■ **WHAT IS REQUIRED**: Could you set down exactly the lines of the data below, starting at the one that holds "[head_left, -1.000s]" and ending at the one that holds "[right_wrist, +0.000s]", both included, and only those?

[Start of section]

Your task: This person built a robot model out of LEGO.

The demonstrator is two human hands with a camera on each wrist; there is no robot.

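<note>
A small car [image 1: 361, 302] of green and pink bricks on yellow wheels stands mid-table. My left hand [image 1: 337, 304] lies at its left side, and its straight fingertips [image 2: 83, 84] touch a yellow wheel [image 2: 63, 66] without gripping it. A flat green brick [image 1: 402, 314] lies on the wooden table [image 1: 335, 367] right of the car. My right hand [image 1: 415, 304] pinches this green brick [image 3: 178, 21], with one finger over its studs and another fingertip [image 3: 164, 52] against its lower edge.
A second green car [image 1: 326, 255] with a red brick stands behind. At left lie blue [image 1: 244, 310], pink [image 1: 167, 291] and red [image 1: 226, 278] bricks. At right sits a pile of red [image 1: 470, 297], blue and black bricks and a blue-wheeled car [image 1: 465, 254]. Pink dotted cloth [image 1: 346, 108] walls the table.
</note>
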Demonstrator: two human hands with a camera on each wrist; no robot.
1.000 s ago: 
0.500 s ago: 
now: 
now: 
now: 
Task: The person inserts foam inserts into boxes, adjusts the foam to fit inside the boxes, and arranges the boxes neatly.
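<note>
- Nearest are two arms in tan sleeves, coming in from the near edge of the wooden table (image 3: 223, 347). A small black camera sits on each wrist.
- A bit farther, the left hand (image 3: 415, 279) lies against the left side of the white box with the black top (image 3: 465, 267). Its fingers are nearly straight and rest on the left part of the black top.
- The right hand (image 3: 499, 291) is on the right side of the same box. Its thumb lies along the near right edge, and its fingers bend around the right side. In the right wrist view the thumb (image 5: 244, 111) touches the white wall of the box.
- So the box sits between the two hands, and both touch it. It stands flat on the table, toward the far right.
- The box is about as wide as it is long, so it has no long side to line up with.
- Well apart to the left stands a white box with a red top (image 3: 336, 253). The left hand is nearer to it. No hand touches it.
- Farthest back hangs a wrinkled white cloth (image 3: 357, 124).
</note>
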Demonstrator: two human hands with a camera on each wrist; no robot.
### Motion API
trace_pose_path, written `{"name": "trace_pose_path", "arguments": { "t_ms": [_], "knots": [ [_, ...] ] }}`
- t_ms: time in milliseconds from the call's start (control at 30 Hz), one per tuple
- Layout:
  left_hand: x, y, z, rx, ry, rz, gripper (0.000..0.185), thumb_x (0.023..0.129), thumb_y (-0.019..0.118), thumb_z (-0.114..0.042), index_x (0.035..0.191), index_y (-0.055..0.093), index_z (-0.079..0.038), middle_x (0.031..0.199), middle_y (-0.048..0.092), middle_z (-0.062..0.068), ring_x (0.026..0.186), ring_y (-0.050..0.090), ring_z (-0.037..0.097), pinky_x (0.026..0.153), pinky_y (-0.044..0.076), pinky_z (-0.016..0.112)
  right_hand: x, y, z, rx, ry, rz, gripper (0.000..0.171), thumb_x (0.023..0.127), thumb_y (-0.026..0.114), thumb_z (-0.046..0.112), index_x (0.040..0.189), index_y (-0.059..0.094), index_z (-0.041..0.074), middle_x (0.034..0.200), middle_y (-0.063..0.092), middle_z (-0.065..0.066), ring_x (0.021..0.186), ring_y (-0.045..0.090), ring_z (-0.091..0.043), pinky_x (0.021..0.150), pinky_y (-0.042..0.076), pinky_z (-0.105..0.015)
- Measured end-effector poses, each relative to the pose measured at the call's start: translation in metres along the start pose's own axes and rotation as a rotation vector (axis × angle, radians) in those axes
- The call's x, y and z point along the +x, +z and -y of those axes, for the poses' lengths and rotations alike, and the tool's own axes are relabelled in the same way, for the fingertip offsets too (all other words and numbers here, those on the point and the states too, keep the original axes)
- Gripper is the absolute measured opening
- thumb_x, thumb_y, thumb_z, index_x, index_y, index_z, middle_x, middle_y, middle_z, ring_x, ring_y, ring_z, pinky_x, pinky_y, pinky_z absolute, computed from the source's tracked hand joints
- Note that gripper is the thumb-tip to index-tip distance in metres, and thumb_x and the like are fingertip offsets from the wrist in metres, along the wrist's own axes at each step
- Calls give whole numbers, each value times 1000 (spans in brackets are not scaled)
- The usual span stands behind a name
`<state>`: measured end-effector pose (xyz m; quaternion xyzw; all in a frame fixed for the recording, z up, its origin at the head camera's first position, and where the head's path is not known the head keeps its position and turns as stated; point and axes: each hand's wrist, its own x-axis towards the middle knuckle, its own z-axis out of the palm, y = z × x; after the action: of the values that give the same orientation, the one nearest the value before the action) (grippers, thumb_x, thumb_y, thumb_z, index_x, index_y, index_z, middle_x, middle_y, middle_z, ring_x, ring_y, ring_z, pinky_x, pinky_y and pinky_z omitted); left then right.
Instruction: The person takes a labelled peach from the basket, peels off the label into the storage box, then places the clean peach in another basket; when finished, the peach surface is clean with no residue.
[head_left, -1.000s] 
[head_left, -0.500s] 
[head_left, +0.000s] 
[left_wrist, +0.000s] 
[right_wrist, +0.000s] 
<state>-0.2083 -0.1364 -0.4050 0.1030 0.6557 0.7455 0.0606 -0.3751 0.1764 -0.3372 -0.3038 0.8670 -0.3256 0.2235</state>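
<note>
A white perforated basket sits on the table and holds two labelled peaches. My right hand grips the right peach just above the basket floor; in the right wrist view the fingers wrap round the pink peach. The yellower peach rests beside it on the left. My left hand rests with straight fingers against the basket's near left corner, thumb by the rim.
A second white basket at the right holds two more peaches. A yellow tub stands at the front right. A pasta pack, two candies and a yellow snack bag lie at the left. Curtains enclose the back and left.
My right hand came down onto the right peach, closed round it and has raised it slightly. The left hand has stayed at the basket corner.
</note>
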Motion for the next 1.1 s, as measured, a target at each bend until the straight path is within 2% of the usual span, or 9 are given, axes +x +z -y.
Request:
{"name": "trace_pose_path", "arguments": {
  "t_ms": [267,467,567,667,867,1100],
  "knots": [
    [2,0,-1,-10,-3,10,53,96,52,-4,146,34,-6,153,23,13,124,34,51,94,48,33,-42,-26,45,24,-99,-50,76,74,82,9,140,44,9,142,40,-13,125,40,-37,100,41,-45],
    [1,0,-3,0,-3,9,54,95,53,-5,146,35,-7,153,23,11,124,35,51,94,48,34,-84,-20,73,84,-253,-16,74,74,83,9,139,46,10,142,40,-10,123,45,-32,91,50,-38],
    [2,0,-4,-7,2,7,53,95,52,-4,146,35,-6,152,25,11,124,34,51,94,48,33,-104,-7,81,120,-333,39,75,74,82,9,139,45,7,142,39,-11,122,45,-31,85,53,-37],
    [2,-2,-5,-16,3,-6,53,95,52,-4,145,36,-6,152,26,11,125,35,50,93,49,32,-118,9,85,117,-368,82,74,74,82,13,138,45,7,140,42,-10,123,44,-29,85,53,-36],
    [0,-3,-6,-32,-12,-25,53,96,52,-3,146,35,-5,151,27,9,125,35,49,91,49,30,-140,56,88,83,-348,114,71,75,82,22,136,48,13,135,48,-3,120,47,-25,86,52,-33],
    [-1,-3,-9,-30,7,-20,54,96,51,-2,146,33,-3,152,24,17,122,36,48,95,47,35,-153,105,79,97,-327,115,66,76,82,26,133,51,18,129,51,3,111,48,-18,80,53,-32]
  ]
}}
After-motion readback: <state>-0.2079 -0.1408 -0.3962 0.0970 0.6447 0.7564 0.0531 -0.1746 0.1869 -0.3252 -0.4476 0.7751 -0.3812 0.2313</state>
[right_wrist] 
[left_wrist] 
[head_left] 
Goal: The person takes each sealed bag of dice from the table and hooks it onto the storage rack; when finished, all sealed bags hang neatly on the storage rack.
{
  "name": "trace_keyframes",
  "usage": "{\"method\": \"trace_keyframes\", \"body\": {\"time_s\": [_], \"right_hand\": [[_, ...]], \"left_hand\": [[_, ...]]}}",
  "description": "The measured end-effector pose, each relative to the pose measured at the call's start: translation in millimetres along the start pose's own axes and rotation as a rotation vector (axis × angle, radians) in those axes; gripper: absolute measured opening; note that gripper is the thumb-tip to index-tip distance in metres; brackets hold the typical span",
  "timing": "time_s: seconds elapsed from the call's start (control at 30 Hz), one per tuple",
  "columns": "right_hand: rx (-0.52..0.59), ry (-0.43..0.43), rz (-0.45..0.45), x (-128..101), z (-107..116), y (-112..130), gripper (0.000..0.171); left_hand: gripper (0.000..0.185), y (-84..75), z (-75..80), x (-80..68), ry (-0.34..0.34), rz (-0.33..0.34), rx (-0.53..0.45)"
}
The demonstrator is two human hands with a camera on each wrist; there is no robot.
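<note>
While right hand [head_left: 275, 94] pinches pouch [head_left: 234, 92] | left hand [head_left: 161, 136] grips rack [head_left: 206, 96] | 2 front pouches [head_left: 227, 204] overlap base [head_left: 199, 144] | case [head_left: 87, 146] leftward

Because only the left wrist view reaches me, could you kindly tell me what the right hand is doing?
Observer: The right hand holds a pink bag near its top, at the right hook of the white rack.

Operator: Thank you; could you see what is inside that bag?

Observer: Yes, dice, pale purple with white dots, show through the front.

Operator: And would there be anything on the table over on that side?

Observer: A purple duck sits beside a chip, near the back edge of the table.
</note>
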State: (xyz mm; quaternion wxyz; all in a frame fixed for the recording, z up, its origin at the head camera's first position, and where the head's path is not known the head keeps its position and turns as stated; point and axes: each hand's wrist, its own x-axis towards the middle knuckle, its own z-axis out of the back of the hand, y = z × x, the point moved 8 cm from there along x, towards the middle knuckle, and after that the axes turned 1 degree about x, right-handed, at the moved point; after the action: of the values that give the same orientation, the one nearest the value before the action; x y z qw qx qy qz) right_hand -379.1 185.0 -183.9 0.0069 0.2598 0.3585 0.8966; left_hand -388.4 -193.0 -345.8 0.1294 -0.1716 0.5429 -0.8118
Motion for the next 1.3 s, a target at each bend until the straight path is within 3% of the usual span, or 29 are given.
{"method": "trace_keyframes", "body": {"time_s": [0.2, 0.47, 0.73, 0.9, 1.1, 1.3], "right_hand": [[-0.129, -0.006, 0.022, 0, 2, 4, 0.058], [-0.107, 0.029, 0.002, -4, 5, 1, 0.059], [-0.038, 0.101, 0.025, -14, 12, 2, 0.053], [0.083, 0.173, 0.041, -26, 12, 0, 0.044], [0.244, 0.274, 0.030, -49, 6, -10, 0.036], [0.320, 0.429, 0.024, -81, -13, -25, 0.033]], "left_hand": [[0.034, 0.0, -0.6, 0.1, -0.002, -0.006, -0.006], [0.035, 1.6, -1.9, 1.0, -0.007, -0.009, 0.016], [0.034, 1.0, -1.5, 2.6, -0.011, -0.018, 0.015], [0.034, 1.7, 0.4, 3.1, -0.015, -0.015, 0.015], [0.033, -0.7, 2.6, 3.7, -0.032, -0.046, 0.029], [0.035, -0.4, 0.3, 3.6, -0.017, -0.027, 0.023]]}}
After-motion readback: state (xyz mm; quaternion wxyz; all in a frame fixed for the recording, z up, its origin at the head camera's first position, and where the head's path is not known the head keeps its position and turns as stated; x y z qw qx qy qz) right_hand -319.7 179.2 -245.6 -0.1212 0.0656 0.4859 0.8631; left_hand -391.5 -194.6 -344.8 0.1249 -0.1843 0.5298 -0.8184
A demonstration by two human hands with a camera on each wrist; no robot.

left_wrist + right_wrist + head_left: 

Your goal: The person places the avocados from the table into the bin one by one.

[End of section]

■ **EXERCISE SOLUTION**:
[head_left, -1.000s] 
[head_left, -0.500s] 
[head_left, +0.000s] 
[left_wrist, +0.000s] 
[right_wrist, +0.000s] 

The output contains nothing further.